UNC preps for rally
Posted August 24, 2018 12:47 p.m. EDT
Updated August 25, 2018 10:58 a.m. EDT
Chapel Hill, N.C. — Campus police at the University of North Carolina at Chapel Hill said on Friday that three people are now facing charges in connection with the damage done to a statue on campus that honored Confederate war veterans. Protesters pulled down Silent Sam on Monday night.
- Member of UNC Board of Governors wants those who toppled 'Silent Sam' to face charges
- 'Silent Sam' pedestal remains empty, but its future is unclear
About 300 people gathered at the site of the statue, surrounded it with banners and marched across campus chanting and singing before eventually toppling it.
Police from the university and the city were present but did not challenge the protesters at the time.
One person was arrested on Monday, on charges with resisting arrest and concealing one's face during a public rally.
UNC police made clear that the three people, who each face charges of misdemeanor riot and misdemeanor defacing of a public monument, were not students or otherwise affiliated with the university.
As the investigation continues, more arrests may come, police said.

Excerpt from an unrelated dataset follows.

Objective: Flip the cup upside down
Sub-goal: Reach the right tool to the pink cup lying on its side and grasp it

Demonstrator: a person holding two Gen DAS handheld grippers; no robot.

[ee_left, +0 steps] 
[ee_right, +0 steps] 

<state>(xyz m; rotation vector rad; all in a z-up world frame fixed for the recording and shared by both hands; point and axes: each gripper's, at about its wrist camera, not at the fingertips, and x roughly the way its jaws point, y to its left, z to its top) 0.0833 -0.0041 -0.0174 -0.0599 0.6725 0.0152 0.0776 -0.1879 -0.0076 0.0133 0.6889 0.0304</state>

UNC Chancellor Carol Folt said campus leaders didn't anticipate the vandalism, and that the school would conduct a complete investigation. She called the actions of the protesters "unlawful and dangerous."
“Whatever anyone feels about the Confederate monument, what happened Monday night was destruction of state property,” she said.
Orange County District Attorney Jim Woodall said he understands this is a divisive issue, but that he has one job: to prosecute any charges that are brought.
"I do feel like there were clear substantial violations of the law. I have seen the evidence. I have seen the investigation," he said.
Since the statue came down, people from across the campus, the state and the country have chimed in to blast the extra-legal actions of the protesters.
Even those who would have supported Silent Sam's removal disagreed with the way it was handled.
Gov. Roy Cooper issued a statement Monday night, saying that he "understands that many people are frustrated by the pace of change … but violent destruction of public property has no place in our communities."
Board of Governors member Thom Goolsby, who is also an attorney in Wilmington, said "Silent Sam" will go back up.
"It's not my opinion, it's what the law is in this state," he said. "And the law is, the statue goes back up. There's no if, ands or buts. There's no meeting, there's no vote, there's no nothing. It's the law and the statue goes back up."
On Friday, university officials said they are preparing for a possible rally on Saturday regarding "Silent Sam."
"We do not know for sure what groups may attend, but we are mindful that the current atmosphere is highly charged, and protests that begin peacefully do not always remain that way. For this reason, we urge you not to attend," the statement said.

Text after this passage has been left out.